→ Raw data:
========

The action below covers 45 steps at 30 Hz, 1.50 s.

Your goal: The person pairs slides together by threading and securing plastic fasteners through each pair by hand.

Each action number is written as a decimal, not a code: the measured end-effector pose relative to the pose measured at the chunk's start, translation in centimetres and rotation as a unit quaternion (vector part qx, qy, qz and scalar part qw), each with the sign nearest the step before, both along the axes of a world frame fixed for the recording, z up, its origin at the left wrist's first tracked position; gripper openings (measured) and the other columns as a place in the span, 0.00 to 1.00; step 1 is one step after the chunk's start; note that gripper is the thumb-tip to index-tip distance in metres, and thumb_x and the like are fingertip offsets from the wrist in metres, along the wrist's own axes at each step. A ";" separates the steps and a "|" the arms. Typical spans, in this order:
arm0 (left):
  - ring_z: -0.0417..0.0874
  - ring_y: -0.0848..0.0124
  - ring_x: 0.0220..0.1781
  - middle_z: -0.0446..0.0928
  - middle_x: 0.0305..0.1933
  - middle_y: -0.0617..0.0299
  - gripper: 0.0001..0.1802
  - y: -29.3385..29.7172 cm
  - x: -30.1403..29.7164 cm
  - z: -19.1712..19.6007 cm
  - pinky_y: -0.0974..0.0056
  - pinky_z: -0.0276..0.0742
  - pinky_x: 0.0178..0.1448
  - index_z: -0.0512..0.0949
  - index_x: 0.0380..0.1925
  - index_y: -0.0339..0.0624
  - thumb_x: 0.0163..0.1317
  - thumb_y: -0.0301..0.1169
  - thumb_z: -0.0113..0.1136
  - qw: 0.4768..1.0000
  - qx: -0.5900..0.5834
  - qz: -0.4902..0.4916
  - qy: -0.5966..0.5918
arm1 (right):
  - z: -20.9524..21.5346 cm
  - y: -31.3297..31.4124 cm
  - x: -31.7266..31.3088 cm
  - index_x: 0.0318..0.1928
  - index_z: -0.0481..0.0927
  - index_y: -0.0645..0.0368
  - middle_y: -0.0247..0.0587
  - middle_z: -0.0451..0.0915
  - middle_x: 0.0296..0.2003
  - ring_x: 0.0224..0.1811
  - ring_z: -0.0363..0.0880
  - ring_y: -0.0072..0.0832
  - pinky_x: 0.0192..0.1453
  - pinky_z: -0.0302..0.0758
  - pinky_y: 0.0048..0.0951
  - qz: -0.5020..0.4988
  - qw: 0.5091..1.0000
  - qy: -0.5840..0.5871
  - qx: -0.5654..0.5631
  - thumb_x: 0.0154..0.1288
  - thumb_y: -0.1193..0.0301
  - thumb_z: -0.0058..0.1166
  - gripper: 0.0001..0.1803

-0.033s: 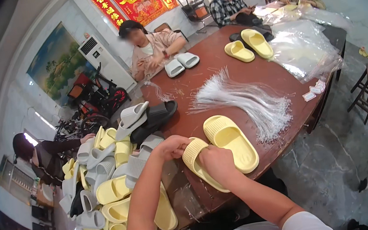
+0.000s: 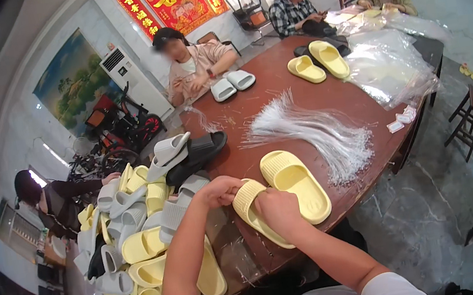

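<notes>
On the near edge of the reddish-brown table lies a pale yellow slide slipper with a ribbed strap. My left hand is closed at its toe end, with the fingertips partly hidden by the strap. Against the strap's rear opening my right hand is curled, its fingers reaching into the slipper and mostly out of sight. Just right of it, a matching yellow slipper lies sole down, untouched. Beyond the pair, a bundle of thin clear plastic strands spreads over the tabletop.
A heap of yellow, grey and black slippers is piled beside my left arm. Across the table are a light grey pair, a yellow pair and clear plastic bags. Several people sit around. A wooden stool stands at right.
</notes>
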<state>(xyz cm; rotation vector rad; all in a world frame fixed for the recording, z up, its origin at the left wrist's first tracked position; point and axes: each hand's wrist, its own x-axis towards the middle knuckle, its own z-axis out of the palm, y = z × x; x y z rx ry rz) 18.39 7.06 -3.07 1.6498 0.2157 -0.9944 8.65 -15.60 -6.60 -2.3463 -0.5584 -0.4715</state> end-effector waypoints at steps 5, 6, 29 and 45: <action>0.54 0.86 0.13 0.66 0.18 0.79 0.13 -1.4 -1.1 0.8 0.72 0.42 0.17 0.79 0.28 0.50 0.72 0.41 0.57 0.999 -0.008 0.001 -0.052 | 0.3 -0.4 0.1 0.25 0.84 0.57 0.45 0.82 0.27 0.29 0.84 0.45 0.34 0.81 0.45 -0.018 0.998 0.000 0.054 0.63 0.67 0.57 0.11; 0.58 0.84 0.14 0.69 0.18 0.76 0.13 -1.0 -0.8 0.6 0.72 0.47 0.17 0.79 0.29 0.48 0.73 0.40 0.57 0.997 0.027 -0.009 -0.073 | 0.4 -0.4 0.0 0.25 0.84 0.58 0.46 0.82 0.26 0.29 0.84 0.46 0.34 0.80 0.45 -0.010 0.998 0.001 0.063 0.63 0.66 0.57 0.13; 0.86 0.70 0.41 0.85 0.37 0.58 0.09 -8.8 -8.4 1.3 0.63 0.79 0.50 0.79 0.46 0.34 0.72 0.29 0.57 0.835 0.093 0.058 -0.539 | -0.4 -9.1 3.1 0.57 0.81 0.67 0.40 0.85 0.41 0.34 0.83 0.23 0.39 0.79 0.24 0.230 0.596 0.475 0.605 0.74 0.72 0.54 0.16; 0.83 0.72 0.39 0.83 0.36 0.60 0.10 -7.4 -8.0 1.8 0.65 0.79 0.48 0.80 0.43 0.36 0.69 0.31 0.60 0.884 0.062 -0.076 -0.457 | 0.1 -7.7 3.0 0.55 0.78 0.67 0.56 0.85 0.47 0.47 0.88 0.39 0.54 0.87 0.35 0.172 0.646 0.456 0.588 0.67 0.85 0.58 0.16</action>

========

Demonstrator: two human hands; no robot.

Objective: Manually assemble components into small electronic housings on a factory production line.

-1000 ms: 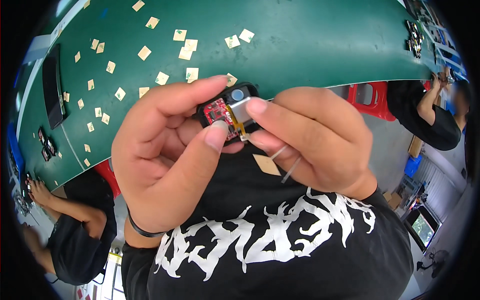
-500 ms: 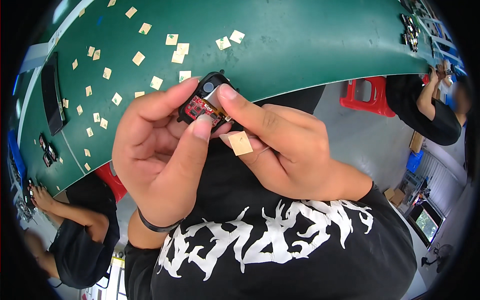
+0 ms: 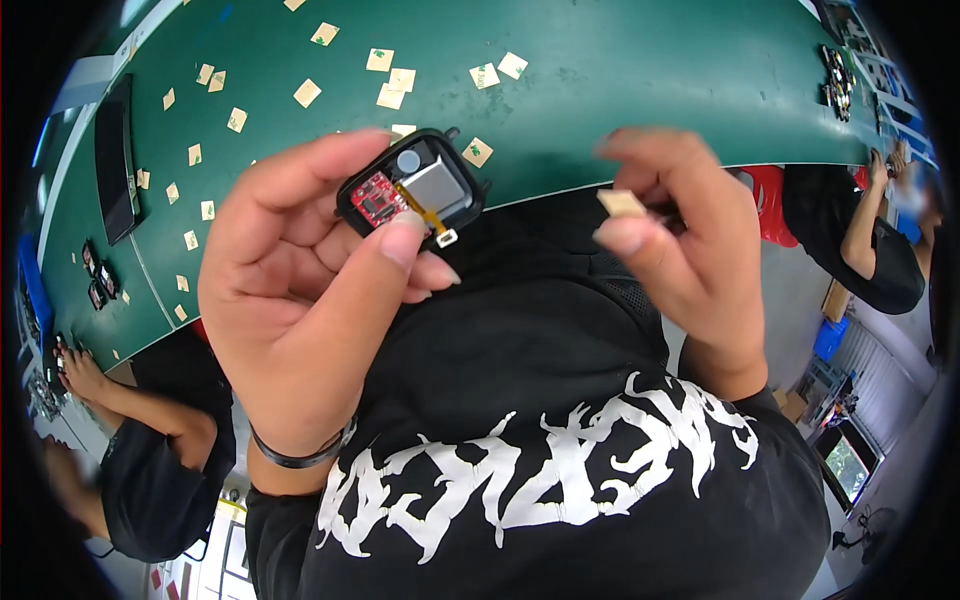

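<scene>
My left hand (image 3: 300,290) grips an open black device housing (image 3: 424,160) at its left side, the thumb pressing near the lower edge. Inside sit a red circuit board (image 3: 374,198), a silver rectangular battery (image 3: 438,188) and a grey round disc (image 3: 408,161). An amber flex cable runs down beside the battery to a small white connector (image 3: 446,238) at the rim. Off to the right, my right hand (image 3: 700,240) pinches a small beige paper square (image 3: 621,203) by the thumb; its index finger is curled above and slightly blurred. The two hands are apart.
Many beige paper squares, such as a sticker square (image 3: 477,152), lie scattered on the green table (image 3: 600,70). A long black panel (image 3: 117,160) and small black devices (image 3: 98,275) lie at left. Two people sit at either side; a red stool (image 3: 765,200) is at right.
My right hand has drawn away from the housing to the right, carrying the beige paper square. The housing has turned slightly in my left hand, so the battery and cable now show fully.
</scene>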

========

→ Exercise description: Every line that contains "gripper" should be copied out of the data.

→ Output for this exercise:
Each action number is written as a decimal, not a code: the measured end-effector pose relative to the pose measured at the chunk's start, translation in centimetres and rotation as a unit quaternion (vector part qx, qy, qz and scalar part qw), each with the sign nearest the step before, both along the axes of a world frame fixed for the recording, z up, its origin at the left wrist's first tracked position; gripper openings (measured) and the other columns as a place in the span, 0.00 to 1.00; step 1 is one step after the chunk's start; note that gripper is the thumb-tip to index-tip distance in metres, and thumb_x and the like are fingertip offsets from the wrist in metres, along the wrist's own axes at each step. A ";" separates the steps and a "|" the arms. Typical spans, in this order:
  - gripper: 0.0001..0.1802
  - gripper: 0.0001..0.1803

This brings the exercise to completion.